Where the trust boundary actually sits
The server-side gateway pattern is correct in spirit and limited in scope. It moves the trust boundary from 'the LLM provider' to 'our gateway plus the LLM provider's redacted-input pathway.' That's better, not best. For workloads where the customer's contract reads 'PII never leaves our infrastructure' or 'PII never touches a third-party server in any form,' the gateway pattern technically passes audit while leaving a real attack surface: the gateway server is a network-attached process holding plaintext PII for the duration of the redaction step.
Healthcare and legal customers in particular ask for the stricter answer. They're not satisfied that the gateway redacts before forwarding; they want assurance that the gateway never holds the data in the first place.

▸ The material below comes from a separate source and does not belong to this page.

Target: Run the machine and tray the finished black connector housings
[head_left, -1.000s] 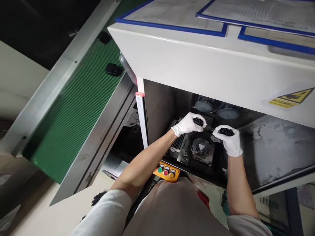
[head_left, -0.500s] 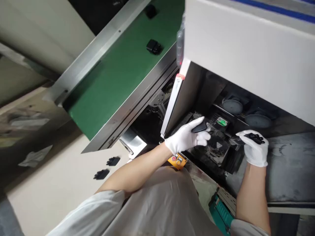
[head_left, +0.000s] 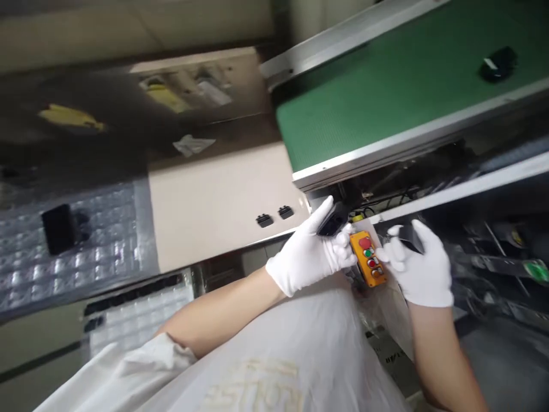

That's a constraint the gateway pattern can't satisfy because the gateway is where redaction happens by design.
The fat-client pattern, in pictures
┌─────────────────────────────────────────────┐
│ CLIENT (browser, native app, or desktop) │
│ │
│ ┌─────────────────────────────────────┐ │
│ │ on-device NER model (GLiNER, etc) │ │
│ │ detects PII spans │ │
│ └──────────────┬──────────────────────┘ │
│ │ │
│ ▼ │
│ ┌─────────────────────────────────────┐ │
│ │ local mapping store (in-memory) │ │
│ │ PERSON_0 = "Jane Smith" │ │
│ │ ADDR_0 = "123 Main St" │ │
│ │ DOB_0 = "1972-03-14" │ │
│ └──────────────┬──────────────────────┘ │
│ │ │
│ ▼ scrubbed prompt only │
└─────────────────┼────────────────────────────┘
│
▼
┌─────────────────────────────────────────────┐
│ SERVER (thin orchestrator) │
│ never sees PII at any point │
│ forwards scrubbed prompt to LLM │
└──────────────────┬──────────────────────────┘
│
▼
┌──────────────┐
│ LLM (Claude │ receives prompt with placeholders,
│ / GPT, etc) │ returns response with same placeholders
└──────┬───────┘
│
▼ scrubbed response
┌─────────────────────────────────────────────┐
│ CLIENT re-hydrates from local mapping │
│ user sees the response with real PII │
└─────────────────────────────────────────────┘Three things make this work as a real pattern, not a research demo:
- ▸On-device NER. The detection model runs on the user's machine. Not a wrapper around a server-side detector. GLiNER (a recent generalist NER model) is small enough (under 200 MB quantized) to run in-browser via ONNX or in a native iOS/macOS app via CoreML. Detection is sub-100ms for typical prompt sizes.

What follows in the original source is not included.